INSTRUCTIONS FOR THE TASK: Reproduce the section of the listing that begins at the line containing "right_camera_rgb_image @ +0" and finishes at the line containing "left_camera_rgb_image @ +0". Include both end lines and nothing beyond them.
•••••
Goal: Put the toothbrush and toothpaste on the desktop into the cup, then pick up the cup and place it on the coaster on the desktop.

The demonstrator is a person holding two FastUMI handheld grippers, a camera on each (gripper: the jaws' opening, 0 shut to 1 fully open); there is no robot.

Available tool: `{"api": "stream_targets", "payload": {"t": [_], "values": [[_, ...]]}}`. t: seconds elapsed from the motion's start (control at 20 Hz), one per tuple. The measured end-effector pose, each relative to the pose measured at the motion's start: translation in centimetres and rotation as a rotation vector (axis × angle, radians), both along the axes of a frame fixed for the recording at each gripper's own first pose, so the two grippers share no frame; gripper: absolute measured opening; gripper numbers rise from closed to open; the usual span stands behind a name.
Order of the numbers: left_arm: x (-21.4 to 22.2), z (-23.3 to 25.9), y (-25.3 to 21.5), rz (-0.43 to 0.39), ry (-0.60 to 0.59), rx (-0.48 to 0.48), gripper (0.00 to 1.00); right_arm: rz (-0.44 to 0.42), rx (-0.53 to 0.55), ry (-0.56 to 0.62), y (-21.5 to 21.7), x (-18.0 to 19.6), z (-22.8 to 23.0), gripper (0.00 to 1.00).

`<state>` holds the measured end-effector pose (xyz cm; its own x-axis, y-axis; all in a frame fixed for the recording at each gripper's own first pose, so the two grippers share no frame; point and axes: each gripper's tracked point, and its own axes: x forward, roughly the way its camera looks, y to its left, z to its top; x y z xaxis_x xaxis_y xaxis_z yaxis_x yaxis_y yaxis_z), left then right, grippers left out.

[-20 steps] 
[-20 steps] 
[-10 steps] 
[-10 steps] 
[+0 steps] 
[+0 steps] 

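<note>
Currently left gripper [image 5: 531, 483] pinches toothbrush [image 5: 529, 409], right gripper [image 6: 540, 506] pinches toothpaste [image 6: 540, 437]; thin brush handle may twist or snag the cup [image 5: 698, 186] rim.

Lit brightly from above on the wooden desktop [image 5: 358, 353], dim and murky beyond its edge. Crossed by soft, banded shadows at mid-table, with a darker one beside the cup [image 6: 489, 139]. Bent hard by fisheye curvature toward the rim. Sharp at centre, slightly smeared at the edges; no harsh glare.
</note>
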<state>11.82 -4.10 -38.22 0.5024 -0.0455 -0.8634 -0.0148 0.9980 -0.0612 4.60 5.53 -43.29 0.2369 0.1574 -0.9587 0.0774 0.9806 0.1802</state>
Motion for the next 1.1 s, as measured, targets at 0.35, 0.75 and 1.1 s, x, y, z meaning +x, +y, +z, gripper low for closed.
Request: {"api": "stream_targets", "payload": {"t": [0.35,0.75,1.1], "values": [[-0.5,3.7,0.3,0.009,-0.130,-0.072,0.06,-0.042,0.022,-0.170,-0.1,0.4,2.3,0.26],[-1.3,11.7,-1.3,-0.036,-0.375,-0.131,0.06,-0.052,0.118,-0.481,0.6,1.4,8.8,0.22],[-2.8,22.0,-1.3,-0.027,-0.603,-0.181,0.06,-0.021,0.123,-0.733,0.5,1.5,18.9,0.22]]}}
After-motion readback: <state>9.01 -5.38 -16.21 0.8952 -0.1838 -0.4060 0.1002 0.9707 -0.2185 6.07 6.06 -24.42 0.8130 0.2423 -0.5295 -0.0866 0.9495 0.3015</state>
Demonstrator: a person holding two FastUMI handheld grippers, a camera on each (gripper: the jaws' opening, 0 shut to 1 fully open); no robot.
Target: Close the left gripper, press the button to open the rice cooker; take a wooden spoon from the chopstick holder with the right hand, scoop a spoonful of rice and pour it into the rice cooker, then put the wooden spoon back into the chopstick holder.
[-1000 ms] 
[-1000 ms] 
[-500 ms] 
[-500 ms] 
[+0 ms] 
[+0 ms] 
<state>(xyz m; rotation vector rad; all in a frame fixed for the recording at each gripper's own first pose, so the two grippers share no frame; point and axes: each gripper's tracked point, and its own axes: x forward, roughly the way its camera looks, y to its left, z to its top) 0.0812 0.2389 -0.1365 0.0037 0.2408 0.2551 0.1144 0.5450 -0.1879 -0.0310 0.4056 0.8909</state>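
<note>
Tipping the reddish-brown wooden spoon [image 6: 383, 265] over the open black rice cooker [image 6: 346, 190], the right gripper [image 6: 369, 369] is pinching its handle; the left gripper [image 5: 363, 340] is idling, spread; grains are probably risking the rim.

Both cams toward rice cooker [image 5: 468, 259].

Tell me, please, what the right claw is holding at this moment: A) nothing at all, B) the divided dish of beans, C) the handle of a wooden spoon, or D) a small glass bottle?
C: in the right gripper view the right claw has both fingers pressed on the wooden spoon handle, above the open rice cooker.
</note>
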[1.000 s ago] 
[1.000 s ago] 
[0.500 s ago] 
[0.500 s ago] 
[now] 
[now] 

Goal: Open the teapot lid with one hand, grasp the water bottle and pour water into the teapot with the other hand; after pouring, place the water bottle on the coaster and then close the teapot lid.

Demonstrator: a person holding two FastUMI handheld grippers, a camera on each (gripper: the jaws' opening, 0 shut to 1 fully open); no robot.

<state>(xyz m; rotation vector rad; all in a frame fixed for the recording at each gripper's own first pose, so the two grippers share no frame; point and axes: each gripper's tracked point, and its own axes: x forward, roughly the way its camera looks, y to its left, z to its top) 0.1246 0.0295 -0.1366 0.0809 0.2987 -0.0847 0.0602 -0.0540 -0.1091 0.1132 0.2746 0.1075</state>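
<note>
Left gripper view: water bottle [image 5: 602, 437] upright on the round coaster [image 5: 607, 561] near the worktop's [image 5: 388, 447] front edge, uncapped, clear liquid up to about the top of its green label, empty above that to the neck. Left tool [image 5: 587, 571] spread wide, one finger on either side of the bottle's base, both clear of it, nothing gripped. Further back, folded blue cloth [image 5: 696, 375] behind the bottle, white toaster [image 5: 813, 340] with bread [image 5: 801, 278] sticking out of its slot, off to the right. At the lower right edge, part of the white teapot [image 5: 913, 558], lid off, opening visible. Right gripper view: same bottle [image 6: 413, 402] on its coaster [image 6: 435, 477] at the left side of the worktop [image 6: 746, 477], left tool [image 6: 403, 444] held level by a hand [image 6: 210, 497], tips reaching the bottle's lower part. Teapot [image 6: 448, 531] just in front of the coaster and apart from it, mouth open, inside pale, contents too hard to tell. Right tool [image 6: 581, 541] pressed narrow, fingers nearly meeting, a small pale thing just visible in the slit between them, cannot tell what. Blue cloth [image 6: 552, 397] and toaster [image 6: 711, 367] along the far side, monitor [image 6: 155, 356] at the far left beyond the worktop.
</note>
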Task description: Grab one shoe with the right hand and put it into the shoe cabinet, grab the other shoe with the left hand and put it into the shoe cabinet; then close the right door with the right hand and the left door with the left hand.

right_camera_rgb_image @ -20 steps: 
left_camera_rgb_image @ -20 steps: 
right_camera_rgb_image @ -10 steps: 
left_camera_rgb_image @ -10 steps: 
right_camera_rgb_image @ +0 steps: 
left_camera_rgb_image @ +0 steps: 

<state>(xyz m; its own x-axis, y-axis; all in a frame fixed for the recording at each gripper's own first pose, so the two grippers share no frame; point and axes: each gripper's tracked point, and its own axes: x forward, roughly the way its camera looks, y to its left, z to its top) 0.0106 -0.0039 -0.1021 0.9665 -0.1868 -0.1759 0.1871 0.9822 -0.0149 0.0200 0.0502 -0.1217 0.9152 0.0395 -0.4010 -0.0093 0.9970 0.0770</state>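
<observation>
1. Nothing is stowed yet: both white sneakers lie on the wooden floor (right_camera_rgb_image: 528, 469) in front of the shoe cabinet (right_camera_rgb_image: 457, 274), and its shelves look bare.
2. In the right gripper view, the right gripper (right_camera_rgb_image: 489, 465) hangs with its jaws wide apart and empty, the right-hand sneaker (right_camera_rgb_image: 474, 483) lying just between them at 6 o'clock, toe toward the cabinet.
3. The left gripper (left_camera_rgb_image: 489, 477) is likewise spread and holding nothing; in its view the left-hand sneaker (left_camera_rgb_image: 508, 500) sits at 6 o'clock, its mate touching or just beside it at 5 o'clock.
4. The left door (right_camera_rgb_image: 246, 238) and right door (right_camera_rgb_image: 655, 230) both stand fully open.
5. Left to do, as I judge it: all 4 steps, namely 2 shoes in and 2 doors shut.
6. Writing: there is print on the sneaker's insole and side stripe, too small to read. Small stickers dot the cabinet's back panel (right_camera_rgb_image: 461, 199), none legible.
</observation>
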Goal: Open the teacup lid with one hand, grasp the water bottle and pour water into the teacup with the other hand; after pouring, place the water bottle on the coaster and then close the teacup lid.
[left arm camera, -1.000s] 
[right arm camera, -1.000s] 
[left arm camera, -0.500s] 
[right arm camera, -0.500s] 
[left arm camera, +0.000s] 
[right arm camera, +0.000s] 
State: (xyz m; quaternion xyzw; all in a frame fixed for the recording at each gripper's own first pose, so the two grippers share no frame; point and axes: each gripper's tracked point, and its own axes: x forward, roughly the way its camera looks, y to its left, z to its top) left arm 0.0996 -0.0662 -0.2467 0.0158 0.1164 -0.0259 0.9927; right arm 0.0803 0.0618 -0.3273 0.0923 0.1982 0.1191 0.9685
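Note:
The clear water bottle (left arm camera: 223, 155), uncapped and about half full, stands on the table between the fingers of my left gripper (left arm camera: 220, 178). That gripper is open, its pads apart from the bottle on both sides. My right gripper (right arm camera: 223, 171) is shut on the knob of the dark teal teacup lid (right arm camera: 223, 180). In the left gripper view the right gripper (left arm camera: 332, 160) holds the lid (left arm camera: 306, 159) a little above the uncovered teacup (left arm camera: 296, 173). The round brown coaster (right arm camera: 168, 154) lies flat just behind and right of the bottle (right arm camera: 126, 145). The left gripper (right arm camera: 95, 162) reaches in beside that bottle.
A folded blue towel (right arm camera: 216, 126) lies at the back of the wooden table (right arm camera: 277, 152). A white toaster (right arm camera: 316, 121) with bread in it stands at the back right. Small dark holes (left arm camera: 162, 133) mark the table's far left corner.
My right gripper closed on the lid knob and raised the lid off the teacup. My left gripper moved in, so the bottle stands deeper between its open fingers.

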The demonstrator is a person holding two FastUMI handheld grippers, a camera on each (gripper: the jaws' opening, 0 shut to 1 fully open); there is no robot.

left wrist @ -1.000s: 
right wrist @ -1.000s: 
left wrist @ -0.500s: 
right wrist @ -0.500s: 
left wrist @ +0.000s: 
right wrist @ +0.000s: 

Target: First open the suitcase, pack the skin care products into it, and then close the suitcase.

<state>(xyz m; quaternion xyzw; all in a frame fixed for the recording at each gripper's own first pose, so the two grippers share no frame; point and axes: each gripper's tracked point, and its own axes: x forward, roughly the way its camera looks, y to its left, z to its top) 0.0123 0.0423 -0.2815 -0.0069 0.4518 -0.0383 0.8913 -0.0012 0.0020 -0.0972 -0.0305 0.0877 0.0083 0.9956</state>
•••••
ANSWER SPACE:
right_camera_rgb_image @ +0 steps: 
left_camera_rgb_image @ +0 steps: 

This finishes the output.